**Description of the task:** Look for the word "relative" in the records, and copy each line where it appears.

Items from a dataset
▼▼▼

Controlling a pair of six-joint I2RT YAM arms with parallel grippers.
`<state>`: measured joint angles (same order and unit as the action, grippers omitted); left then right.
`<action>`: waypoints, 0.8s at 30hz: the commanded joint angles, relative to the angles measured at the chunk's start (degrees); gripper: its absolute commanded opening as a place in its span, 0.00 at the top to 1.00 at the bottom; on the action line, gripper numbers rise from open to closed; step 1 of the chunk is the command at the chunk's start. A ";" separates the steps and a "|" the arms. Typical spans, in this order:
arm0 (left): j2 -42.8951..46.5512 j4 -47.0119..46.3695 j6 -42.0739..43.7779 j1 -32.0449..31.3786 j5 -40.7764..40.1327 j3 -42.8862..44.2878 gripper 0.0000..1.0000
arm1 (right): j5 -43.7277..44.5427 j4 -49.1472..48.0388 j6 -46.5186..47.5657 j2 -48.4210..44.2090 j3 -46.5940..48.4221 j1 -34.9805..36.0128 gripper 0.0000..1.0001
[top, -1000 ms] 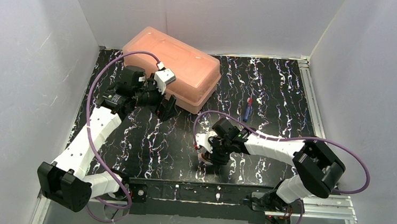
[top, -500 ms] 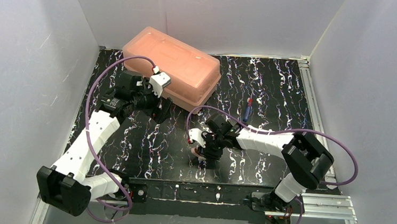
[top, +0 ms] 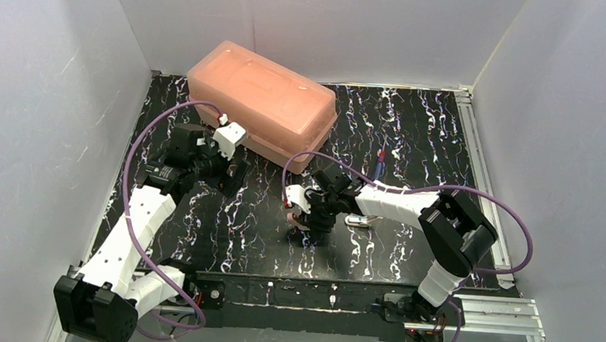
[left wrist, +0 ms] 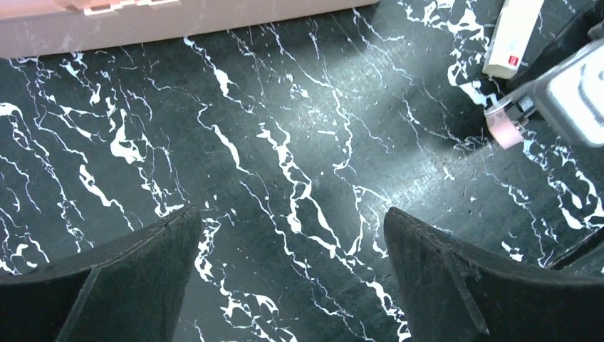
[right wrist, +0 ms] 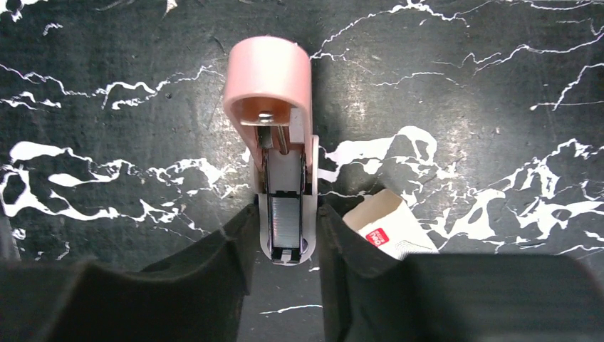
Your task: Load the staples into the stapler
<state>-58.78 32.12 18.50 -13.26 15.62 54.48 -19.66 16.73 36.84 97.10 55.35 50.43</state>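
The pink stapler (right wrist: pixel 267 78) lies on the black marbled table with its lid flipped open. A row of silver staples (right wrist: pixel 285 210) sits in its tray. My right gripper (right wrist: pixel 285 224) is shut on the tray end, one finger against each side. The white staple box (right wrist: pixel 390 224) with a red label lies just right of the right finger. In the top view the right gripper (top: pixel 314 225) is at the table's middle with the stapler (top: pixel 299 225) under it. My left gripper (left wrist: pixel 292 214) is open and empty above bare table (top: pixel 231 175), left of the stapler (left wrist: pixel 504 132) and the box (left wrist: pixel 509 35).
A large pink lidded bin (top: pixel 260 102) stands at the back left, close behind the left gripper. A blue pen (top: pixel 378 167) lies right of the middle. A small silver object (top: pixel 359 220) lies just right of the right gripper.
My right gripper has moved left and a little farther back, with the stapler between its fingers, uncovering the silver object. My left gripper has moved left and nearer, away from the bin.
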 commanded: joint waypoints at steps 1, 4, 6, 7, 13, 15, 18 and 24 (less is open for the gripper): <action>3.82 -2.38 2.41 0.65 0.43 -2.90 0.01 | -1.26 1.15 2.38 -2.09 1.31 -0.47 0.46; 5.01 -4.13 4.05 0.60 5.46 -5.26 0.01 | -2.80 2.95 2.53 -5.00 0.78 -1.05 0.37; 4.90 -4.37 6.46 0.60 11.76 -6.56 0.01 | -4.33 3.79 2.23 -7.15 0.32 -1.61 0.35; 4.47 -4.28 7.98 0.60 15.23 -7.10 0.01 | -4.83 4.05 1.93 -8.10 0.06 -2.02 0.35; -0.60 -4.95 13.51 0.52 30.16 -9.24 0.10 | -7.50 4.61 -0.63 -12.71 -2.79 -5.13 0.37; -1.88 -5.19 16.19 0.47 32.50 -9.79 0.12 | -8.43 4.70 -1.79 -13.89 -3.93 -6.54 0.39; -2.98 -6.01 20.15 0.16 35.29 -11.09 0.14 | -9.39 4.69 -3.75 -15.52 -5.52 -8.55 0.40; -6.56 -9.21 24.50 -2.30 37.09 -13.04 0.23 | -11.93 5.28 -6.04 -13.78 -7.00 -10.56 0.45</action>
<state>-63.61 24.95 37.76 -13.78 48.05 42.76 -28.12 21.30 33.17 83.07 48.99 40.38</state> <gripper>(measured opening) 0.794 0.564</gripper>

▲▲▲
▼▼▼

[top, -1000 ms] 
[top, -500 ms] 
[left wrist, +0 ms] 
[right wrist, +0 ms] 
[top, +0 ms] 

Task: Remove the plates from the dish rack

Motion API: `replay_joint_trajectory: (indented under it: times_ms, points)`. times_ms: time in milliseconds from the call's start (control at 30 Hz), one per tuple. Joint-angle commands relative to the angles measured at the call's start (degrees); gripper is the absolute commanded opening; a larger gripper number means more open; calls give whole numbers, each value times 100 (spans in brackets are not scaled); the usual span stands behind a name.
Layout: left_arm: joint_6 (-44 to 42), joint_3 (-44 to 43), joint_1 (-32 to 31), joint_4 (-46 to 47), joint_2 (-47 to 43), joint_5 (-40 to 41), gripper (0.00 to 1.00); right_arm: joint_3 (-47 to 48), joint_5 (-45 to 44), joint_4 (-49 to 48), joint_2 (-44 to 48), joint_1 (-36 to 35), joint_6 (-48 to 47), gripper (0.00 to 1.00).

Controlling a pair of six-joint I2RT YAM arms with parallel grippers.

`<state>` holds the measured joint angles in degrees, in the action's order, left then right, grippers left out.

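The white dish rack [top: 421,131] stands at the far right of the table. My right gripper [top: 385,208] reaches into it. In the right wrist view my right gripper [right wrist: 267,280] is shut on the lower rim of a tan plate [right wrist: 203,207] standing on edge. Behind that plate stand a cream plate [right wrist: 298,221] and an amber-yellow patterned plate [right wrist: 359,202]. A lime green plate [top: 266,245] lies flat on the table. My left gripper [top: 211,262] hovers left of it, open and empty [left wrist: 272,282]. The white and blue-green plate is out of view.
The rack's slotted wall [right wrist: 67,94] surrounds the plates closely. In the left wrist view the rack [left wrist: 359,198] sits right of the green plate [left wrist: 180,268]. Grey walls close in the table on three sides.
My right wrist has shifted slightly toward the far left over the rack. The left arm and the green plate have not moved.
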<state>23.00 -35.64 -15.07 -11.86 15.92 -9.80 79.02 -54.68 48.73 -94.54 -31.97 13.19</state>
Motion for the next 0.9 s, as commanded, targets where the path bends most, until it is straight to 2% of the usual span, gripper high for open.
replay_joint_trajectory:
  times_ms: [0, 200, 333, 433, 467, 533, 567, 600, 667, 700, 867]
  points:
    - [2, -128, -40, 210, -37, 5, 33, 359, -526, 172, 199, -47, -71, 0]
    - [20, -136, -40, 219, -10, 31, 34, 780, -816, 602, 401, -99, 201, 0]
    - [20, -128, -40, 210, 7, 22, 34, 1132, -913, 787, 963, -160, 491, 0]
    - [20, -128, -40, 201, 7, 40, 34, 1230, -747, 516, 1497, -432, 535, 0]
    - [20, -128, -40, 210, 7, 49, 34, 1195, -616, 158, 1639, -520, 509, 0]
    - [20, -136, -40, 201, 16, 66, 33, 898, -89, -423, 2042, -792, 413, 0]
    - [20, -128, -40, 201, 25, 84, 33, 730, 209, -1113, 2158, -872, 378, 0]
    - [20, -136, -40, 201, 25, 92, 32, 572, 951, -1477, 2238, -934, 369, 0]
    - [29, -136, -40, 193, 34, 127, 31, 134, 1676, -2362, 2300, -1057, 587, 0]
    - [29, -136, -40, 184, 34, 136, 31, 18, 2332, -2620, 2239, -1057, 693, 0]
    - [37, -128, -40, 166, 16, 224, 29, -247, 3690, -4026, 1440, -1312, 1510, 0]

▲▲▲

**Exercise response:**
`<action>`: waypoints, 0.8s at 30hz: the commanded joint angles, relative to the angles measured at the chunk's start (degrees); gripper: its absolute commanded opening as a place in its span, 0.00 at the top to 1.00 at the bottom; on the action line, gripper numbers rise from open to closed; step 1 of the chunk is the command at the chunk's start. A ";" separates the steps and a "|" the arms. Typical spans, in this order:
Motion API: `replay_joint_trajectory: (indented under it: times_ms, points)`. times_ms: time in milliseconds from the call's start (control at 30 Hz), one per tuple. Joint-angle commands relative to the angles measured at the call's start (degrees); gripper is the absolute commanded opening; a larger gripper number means more open; calls give whole numbers, each value times 100 (spans in brackets are not scaled); the usual span stands behind a name.

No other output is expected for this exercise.